• [TASK DETAILS]
Your reply should contain nothing except the lines from the one with "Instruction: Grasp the" through the end of the listing below, reproduced exactly and stripped of pictures.

• [DATA]

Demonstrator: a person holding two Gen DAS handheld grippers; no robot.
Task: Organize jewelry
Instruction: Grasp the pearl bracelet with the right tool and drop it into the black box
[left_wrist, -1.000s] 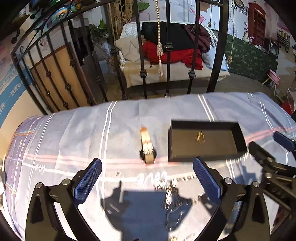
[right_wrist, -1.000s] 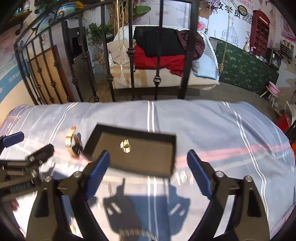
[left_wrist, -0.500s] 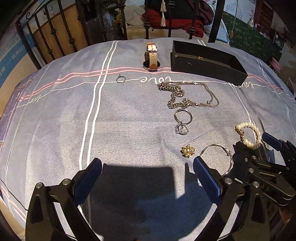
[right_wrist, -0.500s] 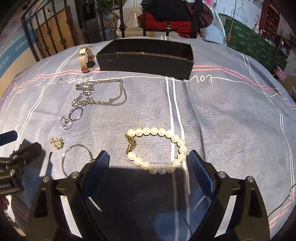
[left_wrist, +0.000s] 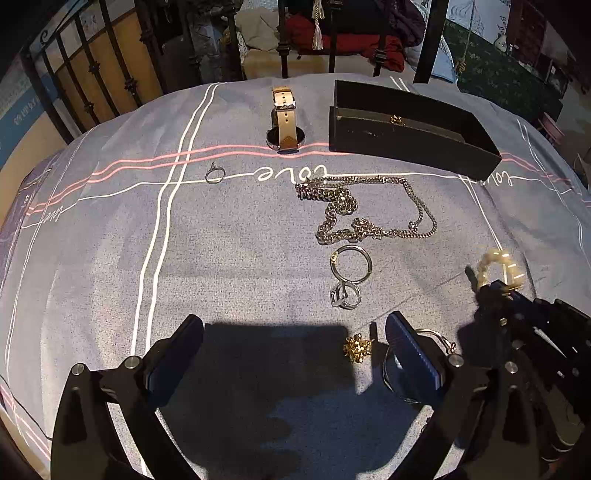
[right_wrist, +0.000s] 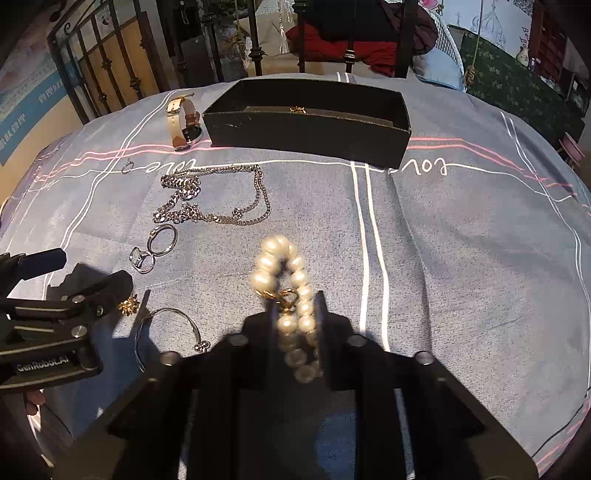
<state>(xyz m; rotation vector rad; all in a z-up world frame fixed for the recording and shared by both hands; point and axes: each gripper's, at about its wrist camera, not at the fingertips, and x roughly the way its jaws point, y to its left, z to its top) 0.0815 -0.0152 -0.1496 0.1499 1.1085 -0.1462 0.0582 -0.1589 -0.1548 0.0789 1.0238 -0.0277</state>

• [OUTPUT OF THE TASK]
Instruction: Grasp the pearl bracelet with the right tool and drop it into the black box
[left_wrist, -1.000s] 
[right_wrist, -1.000s] 
[left_wrist, -0.500s] 
[right_wrist, -0.500s] 
[left_wrist, +0.000s] 
[right_wrist, +0.000s] 
<state>(xyz m; rotation vector rad; all in a z-up world frame fixed for the recording and shared by both hands; point and axes: each gripper's, at about its wrist camera, not at the fingertips, and x roughly the way its jaws point, y to its left, z to its top) 0.0815 -0.0152 -0.1496 0.1499 1.1085 -0.1462 0.0582 -0.1589 -0.1548 0.0789 1.0238 -0.0277</state>

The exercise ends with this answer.